Free cash flow takeaway
A quick read on the company's cash generation and what it means for investors.
Revenue and operating cash flow improved sequentially, but free cash flow was slightly lower due to higher capital expenditure. Compared to the same quarter last year, all cash flow metrics were weaker.
- Operating cash flow was materially lower than revenue, and after deducting a higher capital expenditure, free cash flow yielded a single-digit free cash flow margin, reflecting weakening cash conversion efficiency.
- Compared to the immediately preceding quarter, revenue increased while operating cash flow was nearly stable, but capital expenditure rose, causing free cash flow and its margin to decline slightly. Versus the same quarter one year ago, revenue was higher, yet operating cash flow, free cash flow, and margin all weakened considerably.
FCF snapshot
Quarterly and TTM cash-flow metrics with the minimum valuation context.
TTM free cash flow
$1.8B
Trailing twelve-month free cash flow.
Quarter free cash flow
$456.1M
Free cash flow in the selected fiscal quarter.
Operating cash flow
$756.8M
Cash generated by operations before capital spending.
CapEx
$300.7M
Capital spending and related asset purchases.
FCF margin
10.1%
The share of revenue converted into free cash flow.
Cash flow trend
A short quarterly history shows whether FCF is scaling with revenue or only spiking for one period.
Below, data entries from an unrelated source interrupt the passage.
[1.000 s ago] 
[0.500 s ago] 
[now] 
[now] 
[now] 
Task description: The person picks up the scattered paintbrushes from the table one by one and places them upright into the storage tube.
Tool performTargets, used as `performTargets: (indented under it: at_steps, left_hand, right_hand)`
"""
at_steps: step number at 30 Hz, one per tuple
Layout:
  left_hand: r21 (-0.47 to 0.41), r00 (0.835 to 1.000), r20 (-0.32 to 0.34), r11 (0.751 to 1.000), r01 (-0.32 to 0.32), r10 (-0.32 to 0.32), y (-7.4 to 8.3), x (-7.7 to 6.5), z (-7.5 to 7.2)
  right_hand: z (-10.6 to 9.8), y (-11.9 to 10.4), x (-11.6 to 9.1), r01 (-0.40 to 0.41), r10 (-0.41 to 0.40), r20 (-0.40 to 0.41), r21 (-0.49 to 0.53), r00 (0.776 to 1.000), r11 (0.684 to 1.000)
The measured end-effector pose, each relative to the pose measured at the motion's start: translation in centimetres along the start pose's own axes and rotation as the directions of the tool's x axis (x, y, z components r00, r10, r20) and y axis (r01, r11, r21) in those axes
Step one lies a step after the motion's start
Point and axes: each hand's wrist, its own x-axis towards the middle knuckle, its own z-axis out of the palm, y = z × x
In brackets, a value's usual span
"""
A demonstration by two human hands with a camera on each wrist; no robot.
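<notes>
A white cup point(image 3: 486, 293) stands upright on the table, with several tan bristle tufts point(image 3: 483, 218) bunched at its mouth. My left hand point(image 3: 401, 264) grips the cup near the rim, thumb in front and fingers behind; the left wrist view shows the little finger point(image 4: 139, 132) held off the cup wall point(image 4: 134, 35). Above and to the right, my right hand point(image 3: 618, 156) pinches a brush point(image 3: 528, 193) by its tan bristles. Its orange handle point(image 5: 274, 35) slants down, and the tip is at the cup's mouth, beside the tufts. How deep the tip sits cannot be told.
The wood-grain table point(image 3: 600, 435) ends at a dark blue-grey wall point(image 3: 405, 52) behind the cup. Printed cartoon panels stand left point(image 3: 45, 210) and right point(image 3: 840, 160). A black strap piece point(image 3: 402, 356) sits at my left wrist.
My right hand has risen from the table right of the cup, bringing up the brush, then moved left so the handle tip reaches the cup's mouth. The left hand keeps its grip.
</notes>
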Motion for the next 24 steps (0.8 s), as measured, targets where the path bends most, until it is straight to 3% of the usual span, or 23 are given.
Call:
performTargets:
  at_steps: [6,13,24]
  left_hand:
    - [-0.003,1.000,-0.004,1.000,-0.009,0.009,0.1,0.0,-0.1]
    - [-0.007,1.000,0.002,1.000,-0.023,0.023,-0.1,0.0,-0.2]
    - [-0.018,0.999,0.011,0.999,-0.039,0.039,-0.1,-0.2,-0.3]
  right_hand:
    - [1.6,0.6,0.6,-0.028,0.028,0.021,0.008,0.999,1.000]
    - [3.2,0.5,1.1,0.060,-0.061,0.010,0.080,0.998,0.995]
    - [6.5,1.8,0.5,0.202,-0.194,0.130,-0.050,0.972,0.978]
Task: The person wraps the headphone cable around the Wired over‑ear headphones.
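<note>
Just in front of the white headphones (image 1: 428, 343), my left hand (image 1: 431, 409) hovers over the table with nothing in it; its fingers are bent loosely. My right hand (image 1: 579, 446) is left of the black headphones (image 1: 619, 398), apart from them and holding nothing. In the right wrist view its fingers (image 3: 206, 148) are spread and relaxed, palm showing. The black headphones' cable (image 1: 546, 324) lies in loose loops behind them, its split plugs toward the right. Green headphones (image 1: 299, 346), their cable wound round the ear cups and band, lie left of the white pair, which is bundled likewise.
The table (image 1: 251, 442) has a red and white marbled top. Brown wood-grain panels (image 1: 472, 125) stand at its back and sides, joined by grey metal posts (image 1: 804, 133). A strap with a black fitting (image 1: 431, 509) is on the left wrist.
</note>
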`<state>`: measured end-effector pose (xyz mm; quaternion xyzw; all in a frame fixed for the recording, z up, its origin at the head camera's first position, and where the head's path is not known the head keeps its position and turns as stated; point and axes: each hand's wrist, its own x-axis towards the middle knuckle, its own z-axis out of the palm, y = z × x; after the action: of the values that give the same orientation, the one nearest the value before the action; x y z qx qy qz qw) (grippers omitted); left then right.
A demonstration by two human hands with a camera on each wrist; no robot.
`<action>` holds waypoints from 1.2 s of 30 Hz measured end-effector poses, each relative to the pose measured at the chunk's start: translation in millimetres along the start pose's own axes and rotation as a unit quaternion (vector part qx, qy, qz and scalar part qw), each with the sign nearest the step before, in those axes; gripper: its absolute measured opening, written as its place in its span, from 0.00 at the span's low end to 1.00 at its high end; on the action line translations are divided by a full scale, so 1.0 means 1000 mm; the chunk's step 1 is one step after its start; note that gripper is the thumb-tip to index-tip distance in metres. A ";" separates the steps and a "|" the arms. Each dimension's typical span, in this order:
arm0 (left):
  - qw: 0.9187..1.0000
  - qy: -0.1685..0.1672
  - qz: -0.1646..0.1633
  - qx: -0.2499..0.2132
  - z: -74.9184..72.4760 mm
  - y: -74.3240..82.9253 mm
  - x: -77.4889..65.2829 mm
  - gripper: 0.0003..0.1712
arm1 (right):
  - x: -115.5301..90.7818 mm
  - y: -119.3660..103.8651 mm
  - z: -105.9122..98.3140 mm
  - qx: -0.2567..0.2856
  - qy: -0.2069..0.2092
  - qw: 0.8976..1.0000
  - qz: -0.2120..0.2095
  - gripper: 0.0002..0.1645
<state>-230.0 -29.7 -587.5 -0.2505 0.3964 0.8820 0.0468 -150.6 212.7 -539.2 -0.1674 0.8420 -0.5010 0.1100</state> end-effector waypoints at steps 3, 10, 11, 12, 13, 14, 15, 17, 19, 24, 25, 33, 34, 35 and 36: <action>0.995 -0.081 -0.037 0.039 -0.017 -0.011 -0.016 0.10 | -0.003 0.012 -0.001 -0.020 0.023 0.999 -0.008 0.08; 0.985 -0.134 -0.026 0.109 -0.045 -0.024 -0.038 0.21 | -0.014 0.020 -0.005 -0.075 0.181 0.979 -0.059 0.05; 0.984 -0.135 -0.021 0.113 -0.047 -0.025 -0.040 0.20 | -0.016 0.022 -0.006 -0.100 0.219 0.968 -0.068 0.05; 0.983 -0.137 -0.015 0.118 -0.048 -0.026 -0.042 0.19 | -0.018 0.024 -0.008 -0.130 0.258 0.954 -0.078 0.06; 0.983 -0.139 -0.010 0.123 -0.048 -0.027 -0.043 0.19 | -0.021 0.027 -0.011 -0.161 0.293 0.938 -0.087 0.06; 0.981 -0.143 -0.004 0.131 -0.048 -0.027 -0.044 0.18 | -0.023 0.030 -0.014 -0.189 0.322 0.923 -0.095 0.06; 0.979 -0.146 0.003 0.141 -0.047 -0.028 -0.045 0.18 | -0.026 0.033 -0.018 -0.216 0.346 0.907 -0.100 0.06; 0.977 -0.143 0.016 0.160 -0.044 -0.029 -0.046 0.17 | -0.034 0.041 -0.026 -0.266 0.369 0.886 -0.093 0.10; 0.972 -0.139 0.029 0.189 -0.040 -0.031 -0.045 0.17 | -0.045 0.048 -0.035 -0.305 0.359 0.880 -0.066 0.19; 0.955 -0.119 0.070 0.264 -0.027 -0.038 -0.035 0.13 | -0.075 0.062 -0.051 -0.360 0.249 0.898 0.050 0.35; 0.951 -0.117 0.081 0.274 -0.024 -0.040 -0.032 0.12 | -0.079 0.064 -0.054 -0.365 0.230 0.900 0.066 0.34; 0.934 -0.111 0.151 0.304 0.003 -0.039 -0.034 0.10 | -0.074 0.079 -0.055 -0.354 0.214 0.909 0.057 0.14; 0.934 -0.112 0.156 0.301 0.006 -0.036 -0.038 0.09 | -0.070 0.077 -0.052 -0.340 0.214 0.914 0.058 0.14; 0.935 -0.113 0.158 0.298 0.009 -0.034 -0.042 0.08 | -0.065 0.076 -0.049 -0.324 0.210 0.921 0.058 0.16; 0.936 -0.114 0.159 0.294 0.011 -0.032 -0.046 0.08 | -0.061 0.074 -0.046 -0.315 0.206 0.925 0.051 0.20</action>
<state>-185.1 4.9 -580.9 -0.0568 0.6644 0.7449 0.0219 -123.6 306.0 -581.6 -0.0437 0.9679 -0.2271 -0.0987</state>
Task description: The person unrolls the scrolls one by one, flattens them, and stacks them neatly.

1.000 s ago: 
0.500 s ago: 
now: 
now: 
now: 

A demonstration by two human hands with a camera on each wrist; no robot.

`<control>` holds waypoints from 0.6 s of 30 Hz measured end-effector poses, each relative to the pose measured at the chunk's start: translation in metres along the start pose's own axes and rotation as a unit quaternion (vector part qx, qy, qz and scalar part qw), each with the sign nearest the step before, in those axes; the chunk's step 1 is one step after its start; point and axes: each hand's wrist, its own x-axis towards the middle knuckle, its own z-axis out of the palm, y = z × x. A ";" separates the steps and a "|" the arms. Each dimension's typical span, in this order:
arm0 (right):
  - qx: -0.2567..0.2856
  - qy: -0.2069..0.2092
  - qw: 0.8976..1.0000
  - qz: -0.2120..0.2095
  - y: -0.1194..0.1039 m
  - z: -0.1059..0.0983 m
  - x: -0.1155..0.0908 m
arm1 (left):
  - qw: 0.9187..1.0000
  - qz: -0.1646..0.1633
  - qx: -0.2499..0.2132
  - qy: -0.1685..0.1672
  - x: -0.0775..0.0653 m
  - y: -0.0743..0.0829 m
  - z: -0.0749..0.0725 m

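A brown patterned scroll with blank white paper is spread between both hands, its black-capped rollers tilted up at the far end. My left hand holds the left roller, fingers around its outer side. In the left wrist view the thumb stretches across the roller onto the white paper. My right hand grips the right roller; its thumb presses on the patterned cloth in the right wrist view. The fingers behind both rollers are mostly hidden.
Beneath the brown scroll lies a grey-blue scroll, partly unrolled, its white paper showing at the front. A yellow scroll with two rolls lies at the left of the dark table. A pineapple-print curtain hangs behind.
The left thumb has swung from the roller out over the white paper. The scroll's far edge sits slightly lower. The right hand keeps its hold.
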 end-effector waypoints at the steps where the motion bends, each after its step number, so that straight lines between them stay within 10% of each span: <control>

| Period | Revenue | Operating CF | CapEx | FCF | FCF margin |
|---|---|---|---|---|---|
| 2024-09-30 | $4.4B | $772.0M | $258.3M | $513.7M | 11.8% |
| 2024-12-31 | $4.1B | $624.5M | $290.5M | $334.0M | 8.2% |
| 2025-03-31 | $4.1B | $755.1M | $287.0M | $468.2M | 11.3% |
| 2025-06-30 | $4.5B | $756.8M | $300.7M | $456.1M | 10.1% |
Cash conversion quality
Checks that separate high-quality free cash flow from accounting noise or working-capital timing.
| FCF / net income | 68.2% | Shows whether accounting earnings convert into cash. |
| CapEx / revenue | 6.6% | Lower capital intensity usually supports FCF margin. |
| Net cash | n/a | Cash and equivalents minus total debt. |
Recent events shaping cash flow
Near-term business events that help explain the free cash flow result.
Capital Expenditure Growth
Capital expenditure rose substantially compared to both the prior quarter and the year-ago quarter, outpacing the growth in operating cash flow. This was the strongest observable driver of the decline in free cash flow.
Higher capital expenditure directly reduced free cash flow and compressed the free cash flow margin.
What the cash flow says
How to interpret the company's free cash flow beyond the headline number.
Operating cash flow was materially lower than revenue, and after deducting a higher capital expenditure, free cash flow yielded a single-digit free cash flow margin, reflecting weakening cash conversion efficiency.
Compared to the immediately preceding quarter, revenue increased while operating cash flow was nearly stable, but capital expenditure rose, causing free cash flow and its margin to decline slightly. Versus the same quarter one year ago, revenue was higher, yet operating cash flow, free cash flow, and margin all weakened considerably.
Monitor capital expenditure trajectory, as the increase absorbed a larger share of operating cash flow in the current quarter.